Problem to work on
Exactly as they appear, set down all of the records.
START Records for processing
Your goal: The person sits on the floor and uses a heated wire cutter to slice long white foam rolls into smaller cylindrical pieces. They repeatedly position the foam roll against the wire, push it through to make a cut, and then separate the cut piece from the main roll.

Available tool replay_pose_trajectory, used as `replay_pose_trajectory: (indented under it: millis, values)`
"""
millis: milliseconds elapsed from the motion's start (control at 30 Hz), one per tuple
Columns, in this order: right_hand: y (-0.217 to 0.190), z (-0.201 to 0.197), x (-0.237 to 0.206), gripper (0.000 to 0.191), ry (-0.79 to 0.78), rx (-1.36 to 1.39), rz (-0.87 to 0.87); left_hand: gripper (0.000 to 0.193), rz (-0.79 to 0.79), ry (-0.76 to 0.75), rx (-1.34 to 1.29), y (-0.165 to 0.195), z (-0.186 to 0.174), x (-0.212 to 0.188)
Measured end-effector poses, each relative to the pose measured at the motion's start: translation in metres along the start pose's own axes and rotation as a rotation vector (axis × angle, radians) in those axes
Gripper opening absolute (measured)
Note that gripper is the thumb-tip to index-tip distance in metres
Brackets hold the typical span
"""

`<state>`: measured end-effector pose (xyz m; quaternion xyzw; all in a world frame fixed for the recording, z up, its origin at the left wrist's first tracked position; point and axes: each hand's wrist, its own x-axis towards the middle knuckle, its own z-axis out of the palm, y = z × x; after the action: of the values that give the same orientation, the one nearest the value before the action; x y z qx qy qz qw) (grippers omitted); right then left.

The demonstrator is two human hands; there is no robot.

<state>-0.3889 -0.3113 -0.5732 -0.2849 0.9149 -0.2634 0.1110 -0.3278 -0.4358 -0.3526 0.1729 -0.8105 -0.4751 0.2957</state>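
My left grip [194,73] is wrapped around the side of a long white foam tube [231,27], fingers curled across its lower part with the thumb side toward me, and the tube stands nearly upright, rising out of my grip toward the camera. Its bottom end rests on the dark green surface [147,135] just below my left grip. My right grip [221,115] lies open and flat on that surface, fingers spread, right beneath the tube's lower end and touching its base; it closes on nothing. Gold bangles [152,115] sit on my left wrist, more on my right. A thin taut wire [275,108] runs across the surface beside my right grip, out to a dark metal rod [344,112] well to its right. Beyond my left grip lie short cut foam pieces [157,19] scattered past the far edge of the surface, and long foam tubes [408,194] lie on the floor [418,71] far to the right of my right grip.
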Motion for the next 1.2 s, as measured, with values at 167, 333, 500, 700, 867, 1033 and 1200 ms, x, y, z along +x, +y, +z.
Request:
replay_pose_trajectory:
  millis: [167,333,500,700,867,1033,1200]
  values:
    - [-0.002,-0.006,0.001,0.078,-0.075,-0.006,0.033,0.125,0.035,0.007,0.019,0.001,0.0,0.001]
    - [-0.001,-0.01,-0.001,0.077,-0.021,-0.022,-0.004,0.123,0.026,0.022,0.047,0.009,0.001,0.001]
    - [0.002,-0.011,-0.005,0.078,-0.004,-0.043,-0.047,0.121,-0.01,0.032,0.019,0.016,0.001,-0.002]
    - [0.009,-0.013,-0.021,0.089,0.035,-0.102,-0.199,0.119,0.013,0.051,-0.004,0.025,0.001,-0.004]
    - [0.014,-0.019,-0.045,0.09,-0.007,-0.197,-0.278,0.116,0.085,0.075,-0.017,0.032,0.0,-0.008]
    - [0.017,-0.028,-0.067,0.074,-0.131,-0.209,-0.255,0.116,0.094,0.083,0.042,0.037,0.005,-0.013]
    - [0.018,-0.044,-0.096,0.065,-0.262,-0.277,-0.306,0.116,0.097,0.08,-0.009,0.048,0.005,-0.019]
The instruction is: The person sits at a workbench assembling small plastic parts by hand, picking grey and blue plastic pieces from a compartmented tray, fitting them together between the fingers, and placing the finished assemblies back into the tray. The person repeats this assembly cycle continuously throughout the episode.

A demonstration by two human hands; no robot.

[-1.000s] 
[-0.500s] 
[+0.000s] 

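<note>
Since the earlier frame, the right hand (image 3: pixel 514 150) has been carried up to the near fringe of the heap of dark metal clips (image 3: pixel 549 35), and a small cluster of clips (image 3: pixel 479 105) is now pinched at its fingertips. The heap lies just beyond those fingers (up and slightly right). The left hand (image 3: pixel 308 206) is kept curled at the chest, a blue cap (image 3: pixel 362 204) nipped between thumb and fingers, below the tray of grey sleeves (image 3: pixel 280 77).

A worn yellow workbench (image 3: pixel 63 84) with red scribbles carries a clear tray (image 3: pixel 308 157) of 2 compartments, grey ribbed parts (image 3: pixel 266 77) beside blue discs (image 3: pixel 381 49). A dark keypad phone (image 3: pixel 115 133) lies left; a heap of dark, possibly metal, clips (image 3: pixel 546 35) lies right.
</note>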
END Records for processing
Task solution
Your goal: The person sits on the floor and uses a heated wire cutter to slice long white foam rolls into smaller cylindrical pieces. They repeatedly position the foam roll against the wire, push it through to make a cut, and then separate the cut piece from the main roll.

Available tool replay_pose_trajectory, used as `replay_pose_trajectory: (indented under it: millis, values)`
"""
millis: milliseconds elapsed from the motion's start (control at 30 Hz), one per tuple
Columns, in this order: right_hand: y (-0.217 to 0.190), z (-0.201 to 0.197), x (-0.237 to 0.206), gripper (0.000 to 0.191), ry (-0.79 to 0.78), rx (-1.36 to 1.39), rz (-0.87 to 0.87); left_hand: gripper (0.000 to 0.193), rz (-0.79 to 0.79), ry (-0.76 to 0.75), rx (-1.34 to 1.29), y (-0.165 to 0.195), z (-0.186 to 0.174), x (-0.212 to 0.188)
Measured end-effector poses, each relative to the pose measured at the motion's start: translation in metres along the start pose's own axes and rotation as a rotation vector (axis × angle, radians) in those axes
Gripper opening absolute (measured)
Note that gripper is the thumb-tip to index-tip distance in metres
Brackets hold the typical span
"""

`<state>`: measured end-effector pose (xyz m; quaternion xyzw; all in a world frame fixed for the recording, z up, its origin at the left wrist's first tracked position; point and axes: each hand's wrist, its own x-axis towards the middle knuckle, its own z-axis out of the palm, y = z × x; after the action: of the values that give the same orientation, the one nearest the value before the action; x y z qx qy qz qw) (grippers omitted); right then left.

The demonstrator is two human hands; there is no robot.

<state>-0.3889 -0.3113 -0.5732 -0.2849 0.9149 -0.2634 0.1110 -0.3278 -0.4358 -0.3526 0.1729 -0.8105 -0.4751 0.2957</state>
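My left grip [194,73] is wrapped around the side of a long white foam tube [231,27], fingers curled across its lower part with the thumb side toward me, and the tube stands nearly upright, rising out of my grip toward the camera. Its bottom end rests on the dark green surface [147,135] just below my left grip. My right grip [221,115] lies open and flat on that surface, fingers spread, right beneath the tube's lower end and touching its base; it closes on nothing. Gold bangles [152,115] sit on my left wrist, more on my right. A thin taut wire [275,108] runs across the surface beside my right grip, out to a dark metal rod [344,112] well to its right. Beyond my left grip lie short cut foam pieces [157,19] scattered past the far edge of the surface, and long foam tubes [408,194] lie on the floor [418,71] far to the right of my right grip.
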Motion for the next 1.2 s, as measured, with values at 167, 333, 500, 700, 867, 1033 and 1200 ms, x, y, z along +x, +y, +z.
Request:
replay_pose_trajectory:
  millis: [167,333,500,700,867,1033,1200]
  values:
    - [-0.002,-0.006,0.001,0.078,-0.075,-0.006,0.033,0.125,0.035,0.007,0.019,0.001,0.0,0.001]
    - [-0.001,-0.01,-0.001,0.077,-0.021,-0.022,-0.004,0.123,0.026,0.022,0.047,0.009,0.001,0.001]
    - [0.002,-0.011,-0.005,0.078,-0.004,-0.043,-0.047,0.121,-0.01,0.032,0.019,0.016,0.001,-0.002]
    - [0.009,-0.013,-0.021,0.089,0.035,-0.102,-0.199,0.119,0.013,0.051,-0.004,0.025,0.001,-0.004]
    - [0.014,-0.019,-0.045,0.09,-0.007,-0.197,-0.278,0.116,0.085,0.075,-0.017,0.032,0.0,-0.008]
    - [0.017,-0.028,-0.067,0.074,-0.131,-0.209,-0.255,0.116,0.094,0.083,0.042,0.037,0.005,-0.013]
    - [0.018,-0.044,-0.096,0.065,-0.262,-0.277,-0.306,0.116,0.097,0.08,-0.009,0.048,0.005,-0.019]
The instruction is: The person sits at a workbench assembling small plastic parts by hand, picking grey and blue plastic pieces from a compartmented tray, fitting them together between the fingers, and placing the finished assemblies back into the tray. The person repeats this assembly cycle continuously throughout the episode.

A demonstration by two human hands; no robot.

[-1.000s] 
[-0.500s] 
[+0.000s] 

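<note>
Since the earlier frame, the right hand (image 3: pixel 514 150) has been carried up to the near fringe of the heap of dark metal clips (image 3: pixel 549 35), and a small cluster of clips (image 3: pixel 479 105) is now pinched at its fingertips. The heap lies just beyond those fingers (up and slightly right). The left hand (image 3: pixel 308 206) is kept curled at the chest, a blue cap (image 3: pixel 362 204) nipped between thumb and fingers, below the tray of grey sleeves (image 3: pixel 280 77).

A worn yellow workbench (image 3: pixel 63 84) with red scribbles carries a clear tray (image 3: pixel 308 157) of 2 compartments, grey ribbed parts (image 3: pixel 266 77) beside blue discs (image 3: pixel 381 49). A dark keypad phone (image 3: pixel 115 133) lies left; a heap of dark, possibly metal, clips (image 3: pixel 546 35) lies right.
</note>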

Output for the exercise is complete.